Exposing Spring AI Agents via the A2A Protocol: What Interoperability Actually Buys You
Spring AI's server-side A2A integration is stable enough to put in production, but the protocol is most useful at organizational boundaries, not as an internal RPC replacement. This post walks through what actually changes in a Spring AI codebase, where the sharp edges still are, and a practical decision framework for A2A vs MCP vs plain REST.
The Agent2Agent protocol moved into the Linux Foundation in 2025, and spring-ai-a2a picked up first-class autoconfiguration at the start of 2026. If you run a JVM stack, you now have a standard way to publish an agent so that something you do not own — a different team, a different runtime, a different company — can discover it and talk to it without a bespoke integration.
That is the pitch. The reality is narrower than the pitch. A2A is not a better gRPC and it is not a replacement for the agent tooling you already have inside your own service mesh. It is a boundary protocol, and treating it as one is the difference between a clean rollout and six months of leaky abstractions.
This post is about what actually changes in a Spring AI codebase when you expose an agent over A2A, where the protocol is still sharp, and how to decide when it is the right tool. I will keep the example minimal and Kotlin-first, because that is where most of my Spring AI work lives.
What A2A is really doing
Strip away the marketing and A2A is three things. First, a discovery contract: every A2A server publishes an AgentCard at /.well-known/agent-card.json describing its identity, its skills, and its capabilities. Second, a message exchange protocol over HTTP+JSON for sending structured prompts, receiving structured responses, and streaming partial results. Third, a deliberate commitment to opacity: the caller does not know whether the other side is a Spring AI agent, a Python LangChain agent, or a human with a very fast typing speed. Only the AgentCard and the wire contract matter.
The AgentCard is where most of the value sits. A skill is the unit of capability, and a capability declaration tells callers what inputs a skill accepts and what it returns. In Spring AI's implementation, this is emitted automatically from your ChatClient-backed agent, which is pleasant until you realize the AgentCard is not a contract test. It tells the caller what shape to send; it does not promise the agent will behave the same way next week.
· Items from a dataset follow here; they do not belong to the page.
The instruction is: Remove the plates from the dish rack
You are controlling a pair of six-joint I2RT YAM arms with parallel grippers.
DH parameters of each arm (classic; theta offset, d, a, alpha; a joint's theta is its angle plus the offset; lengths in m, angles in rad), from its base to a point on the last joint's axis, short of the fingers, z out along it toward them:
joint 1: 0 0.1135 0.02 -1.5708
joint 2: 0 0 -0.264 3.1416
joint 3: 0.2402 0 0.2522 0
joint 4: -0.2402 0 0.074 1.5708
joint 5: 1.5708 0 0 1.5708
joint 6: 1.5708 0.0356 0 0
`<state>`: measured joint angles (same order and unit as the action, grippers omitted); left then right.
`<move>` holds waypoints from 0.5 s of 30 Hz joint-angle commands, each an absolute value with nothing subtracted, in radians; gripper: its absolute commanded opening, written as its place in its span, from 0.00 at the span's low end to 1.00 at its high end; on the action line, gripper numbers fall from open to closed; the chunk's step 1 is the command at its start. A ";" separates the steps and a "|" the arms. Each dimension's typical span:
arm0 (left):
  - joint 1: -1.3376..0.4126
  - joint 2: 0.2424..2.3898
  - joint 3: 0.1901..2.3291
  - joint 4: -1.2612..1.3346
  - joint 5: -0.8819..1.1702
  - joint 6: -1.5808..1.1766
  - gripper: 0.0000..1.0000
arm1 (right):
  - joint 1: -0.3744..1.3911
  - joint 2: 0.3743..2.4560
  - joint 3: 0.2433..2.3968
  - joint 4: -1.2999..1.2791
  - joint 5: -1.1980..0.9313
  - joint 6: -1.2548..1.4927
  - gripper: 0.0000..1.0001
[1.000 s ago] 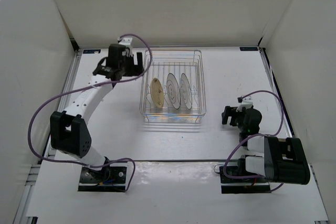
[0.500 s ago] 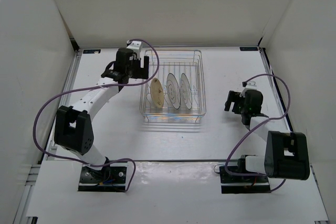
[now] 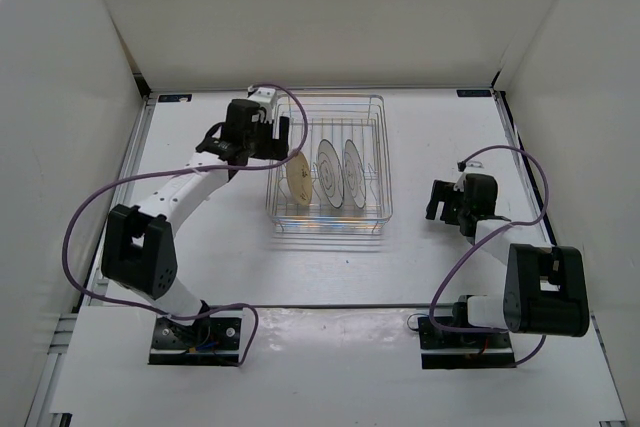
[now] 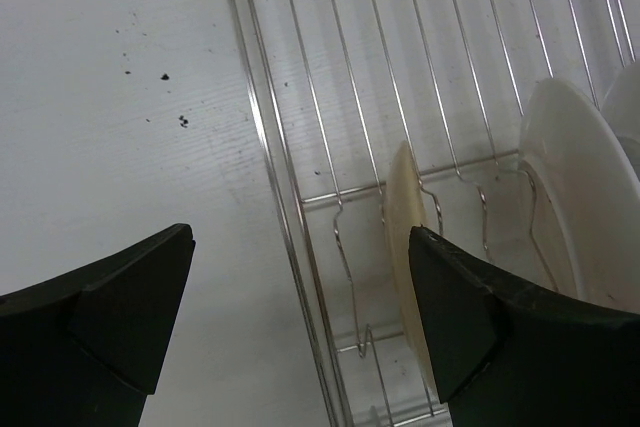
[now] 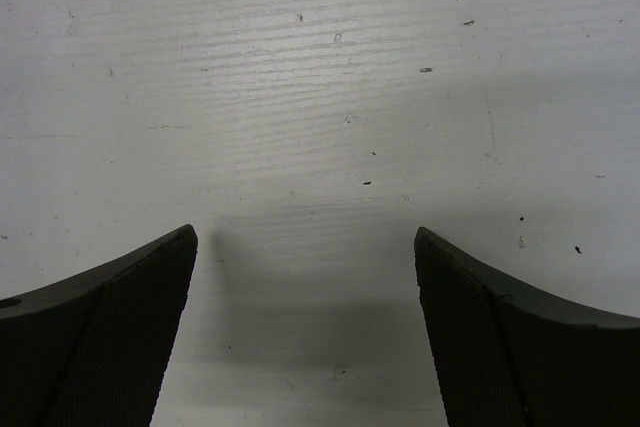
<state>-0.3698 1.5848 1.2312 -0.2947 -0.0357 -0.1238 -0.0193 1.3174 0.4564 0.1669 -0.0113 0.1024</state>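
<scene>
The silver wire dish rack [image 3: 330,100] stands at the table's middle back. Three plates stand on edge in its dividers: a golden-tan plate [image 3: 297,177] on the left and two white plates [image 3: 329,173] [image 3: 352,173] to its right. My left gripper [image 3: 275,133] is open above the rack's left rim. In the left wrist view the left gripper [image 4: 300,292] straddles the rim wire [image 4: 262,137], with the tan plate [image 4: 405,237] just inside the right finger [image 4: 475,317] and a white plate [image 4: 565,177] beyond. My right gripper [image 3: 440,199] is open and empty right of the rack, over bare table [image 5: 305,287].
White walls enclose the table on the left, back and right. Purple cables loop from both arms. Bare white tabletop lies left of the rack [image 3: 215,227] and between the rack and the right arm [image 3: 410,237].
My left gripper has moved right, from beside the rack to over its left rim by the tan plate. My right gripper moved away from its base, then back a little.
</scene>
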 commanded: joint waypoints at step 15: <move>-0.515 1.610 1.338 -0.512 -0.129 -0.101 0.99 | -0.021 1.347 0.506 0.129 -0.044 0.106 0.90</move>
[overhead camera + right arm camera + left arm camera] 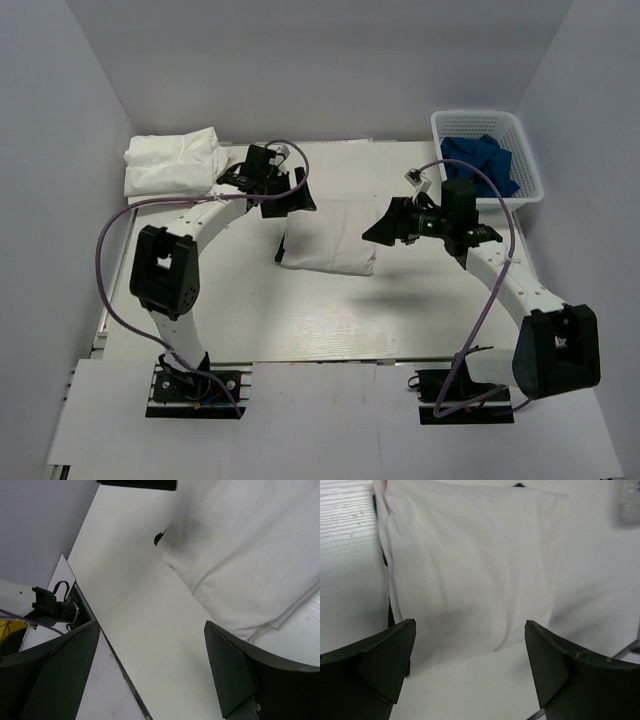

You still need your own compatibility discipline on top.
A minimal Spring AI A2A server in Kotlin
Here is the smallest realistic example — a single-file Spring Boot app that exposes a "summarize-release-notes" agent over A2A. It compiles and runs as-is with Spring Boot 3.4 and Spring AI 1.0.x with the spring-ai-starter-a2a-server starter on the classpath.
package com.example.releaseagent
import org.springframework.ai.a2a.server.A2aAgent
import org.springframework.ai.a2a.server.A2aSkill
import org.springframework.ai.chat.client.ChatClient
import org.springframework.boot.autoconfigure.SpringBootApplication
import org.springframework.boot.runApplication
import org.springframework.context.annotation.Bean
@SpringBootApplication
class ReleaseAgentApplication {
@Bean
fun releaseAgent(chatClient: ChatClient.Builder): A2aAgent =
A2aAgent.builder()
.name("release-notes-summarizer")
.description("Summarizes raw release notes into a 3-bullet executive digest.")
.version("1.0.0")
.skill(
A2aSkill.builder()
.id("summarize")
.description("Takes markdown release notes; returns a 3-bullet digest.")
.inputSchema(mapOf("type" to "object",
"properties" to mapOf("notes" to mapOf("type" to "string")),
"required" to listOf("notes")))
.handler { input ->
val notes = input["notes"] as String
chatClient.build()
.prompt()
.system("Return exactly 3 bullets. No preamble.")
.user(notes)
.call()
.content()
}
.build()
)
.build()
}
fun main(args: Array<String>) {
runApplication<ReleaseAgentApplication>(*args)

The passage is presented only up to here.